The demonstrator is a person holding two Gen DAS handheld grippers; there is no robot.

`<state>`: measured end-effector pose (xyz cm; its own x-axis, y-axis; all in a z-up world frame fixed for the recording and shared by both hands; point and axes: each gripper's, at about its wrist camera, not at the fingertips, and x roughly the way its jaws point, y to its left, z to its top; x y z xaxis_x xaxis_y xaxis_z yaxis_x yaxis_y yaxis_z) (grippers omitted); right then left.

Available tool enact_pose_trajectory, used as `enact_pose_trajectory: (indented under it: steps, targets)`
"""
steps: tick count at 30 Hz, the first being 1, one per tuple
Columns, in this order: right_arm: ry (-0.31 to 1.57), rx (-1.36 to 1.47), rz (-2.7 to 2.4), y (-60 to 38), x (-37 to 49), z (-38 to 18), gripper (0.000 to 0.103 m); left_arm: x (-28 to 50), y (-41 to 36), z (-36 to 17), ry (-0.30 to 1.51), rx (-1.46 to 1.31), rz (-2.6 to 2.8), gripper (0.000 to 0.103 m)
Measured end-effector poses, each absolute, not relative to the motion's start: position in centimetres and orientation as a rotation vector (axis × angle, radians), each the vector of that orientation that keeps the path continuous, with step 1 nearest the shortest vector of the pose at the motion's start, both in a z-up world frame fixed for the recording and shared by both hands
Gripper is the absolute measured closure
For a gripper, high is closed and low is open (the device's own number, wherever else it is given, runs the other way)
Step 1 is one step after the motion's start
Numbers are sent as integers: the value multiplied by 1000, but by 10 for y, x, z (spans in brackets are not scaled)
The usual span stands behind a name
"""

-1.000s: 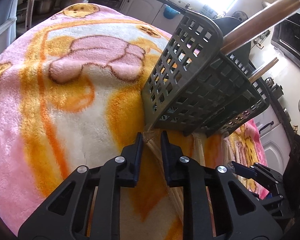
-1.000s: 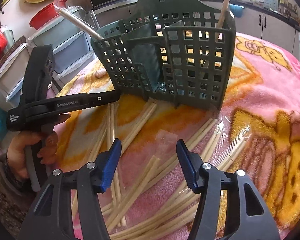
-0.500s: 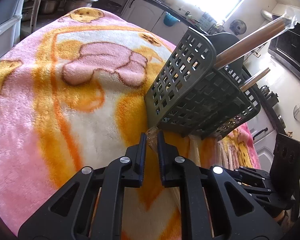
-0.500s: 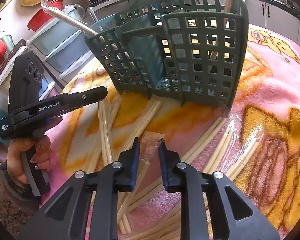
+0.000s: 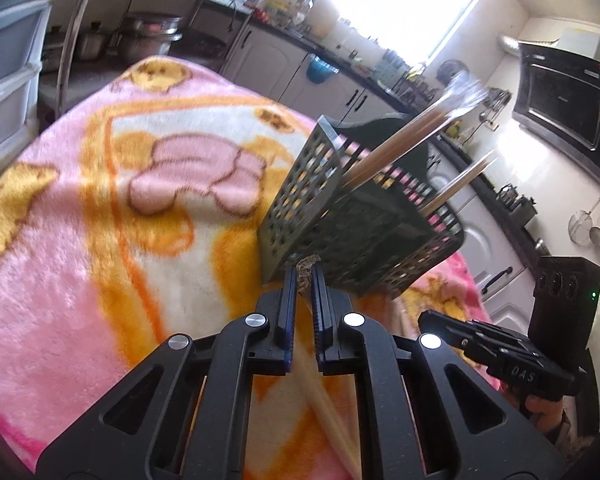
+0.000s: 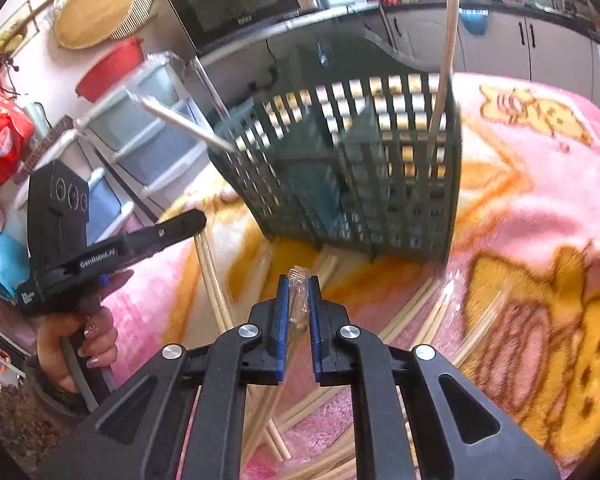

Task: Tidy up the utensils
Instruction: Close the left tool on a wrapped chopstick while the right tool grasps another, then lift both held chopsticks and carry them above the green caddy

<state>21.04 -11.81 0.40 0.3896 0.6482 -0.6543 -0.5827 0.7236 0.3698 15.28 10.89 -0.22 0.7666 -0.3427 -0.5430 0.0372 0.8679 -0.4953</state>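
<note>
A dark green slotted utensil basket [image 5: 352, 220] [image 6: 364, 160] stands on the pink and orange blanket, with wrapped chopstick pairs [image 5: 404, 148] leaning out of it. My left gripper [image 5: 304, 276] is shut on a wrapped chopstick pair [image 5: 332, 412] and holds it off the blanket, just before the basket's base. My right gripper [image 6: 298, 288] is shut on another wrapped chopstick pair [image 6: 298, 300], lifted in front of the basket. Several more wrapped chopsticks [image 6: 420, 312] lie loose on the blanket.
The blanket [image 5: 100, 220] covers a round table. Plastic drawer units [image 6: 148, 136] and a microwave [image 6: 236, 4] stand behind the basket. Kitchen cabinets [image 5: 284, 68] and an oven [image 5: 564, 100] lie beyond the table. The other hand-held gripper shows in each view [image 6: 112, 252] [image 5: 500, 356].
My right gripper closed on a chopstick pair and lifted it. My left gripper tightened on its pair and rose away from the blanket, so the basket looks smaller.
</note>
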Motion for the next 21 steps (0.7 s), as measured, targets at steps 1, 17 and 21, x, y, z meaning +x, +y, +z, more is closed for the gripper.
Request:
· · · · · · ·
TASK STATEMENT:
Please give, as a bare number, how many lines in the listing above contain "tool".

SOLUTION TO THIS EXERCISE:
2